Harus kita sadari, pertambangan laut saat ini belum dapat mencegah, meminimalisir
hingga mengendalikan dampak. Buktinya limbah tailing langsung dibuang ke laut.
Sehingga kompensasilah yang bisa diharapkan. Namun kompensasi yang bagaimana?
Apakah Rp 250.000,-/2 bulan seperti yang pernah diterima oleh nelayan Matras dan
Kualo pada Tahun 2010 saat ada belasan KIP yang beroperasi disekitar perairan mereka?
Tentu saja nilai besarannya harus dihitung dengan seksama sehingga masyarakat tidak
akan merasa dirugikan. Jika memang perusahaan tidak sanggup membayar kompensasi
yang telah ditetapkan, maka jangan menambang dulu. Tunggu sampai harga timah
sesuai untuk menutupi biaya-biaya termasuk kompensasi tadi.melalui AMDAL yang
berlandaskan tiga prinsip utama, yaitu mencegah (avoidance), meminimalisasi
(minimization) dan mengendalikan (mitigation and/or compensation).
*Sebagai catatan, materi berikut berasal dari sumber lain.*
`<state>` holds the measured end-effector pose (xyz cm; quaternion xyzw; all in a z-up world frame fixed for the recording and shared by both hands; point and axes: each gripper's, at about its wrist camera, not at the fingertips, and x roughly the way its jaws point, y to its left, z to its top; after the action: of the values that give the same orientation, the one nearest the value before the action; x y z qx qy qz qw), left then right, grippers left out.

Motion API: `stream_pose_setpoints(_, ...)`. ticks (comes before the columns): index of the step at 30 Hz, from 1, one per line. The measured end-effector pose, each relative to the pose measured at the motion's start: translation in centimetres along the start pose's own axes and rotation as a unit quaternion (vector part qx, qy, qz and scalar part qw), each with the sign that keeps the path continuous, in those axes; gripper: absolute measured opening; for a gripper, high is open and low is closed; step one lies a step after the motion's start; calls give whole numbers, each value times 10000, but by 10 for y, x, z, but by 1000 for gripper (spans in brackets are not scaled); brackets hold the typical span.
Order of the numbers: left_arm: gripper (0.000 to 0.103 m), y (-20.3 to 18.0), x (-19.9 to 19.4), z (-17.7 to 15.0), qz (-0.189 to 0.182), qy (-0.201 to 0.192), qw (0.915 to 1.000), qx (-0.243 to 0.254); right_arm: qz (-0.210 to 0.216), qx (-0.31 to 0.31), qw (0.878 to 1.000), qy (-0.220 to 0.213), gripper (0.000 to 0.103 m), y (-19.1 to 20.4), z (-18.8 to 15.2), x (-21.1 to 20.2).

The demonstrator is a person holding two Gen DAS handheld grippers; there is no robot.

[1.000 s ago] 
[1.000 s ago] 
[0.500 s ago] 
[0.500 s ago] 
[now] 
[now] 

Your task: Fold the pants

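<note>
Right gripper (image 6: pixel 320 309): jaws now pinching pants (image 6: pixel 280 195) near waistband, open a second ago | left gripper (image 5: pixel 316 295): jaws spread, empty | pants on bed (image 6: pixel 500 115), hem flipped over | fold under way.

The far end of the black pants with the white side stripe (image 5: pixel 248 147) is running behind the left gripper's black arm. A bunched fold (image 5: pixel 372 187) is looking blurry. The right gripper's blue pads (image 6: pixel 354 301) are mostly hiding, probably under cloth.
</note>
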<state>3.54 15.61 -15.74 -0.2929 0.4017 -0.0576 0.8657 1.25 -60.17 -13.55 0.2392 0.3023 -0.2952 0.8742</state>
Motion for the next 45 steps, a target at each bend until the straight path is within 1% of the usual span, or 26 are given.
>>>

Karenanya kegiatan rehabilitasi terumbu karang saat operasi dan pasca operasi
penambangan timah harus dilakukan dengan konsep reklamasi laut yang aplikatif
dengan kondisi Bangka Belitung. Pemerintah pusat dan daerah perlu merancang dan
menyiapkan regulasi yang tegas dan jelas dalam membuat konsep reklamasi laut untuk
mengembalikan kondisi lingkungan semirip mungkin dengan kondisi awal lingkungan
sebelum dilakukan penambangan timah yang dilakukan oleh perusahaan yang
bersangkutan.
Hal ini sesuai dengan amanah dari UU No.4/2009 tentang Pertambangan dan Minerba,
UU No.32/2009 tentang PPLH dan UU No.1/2014 tentang Pengelolaan Pesisir dan PulauPulau Kecil.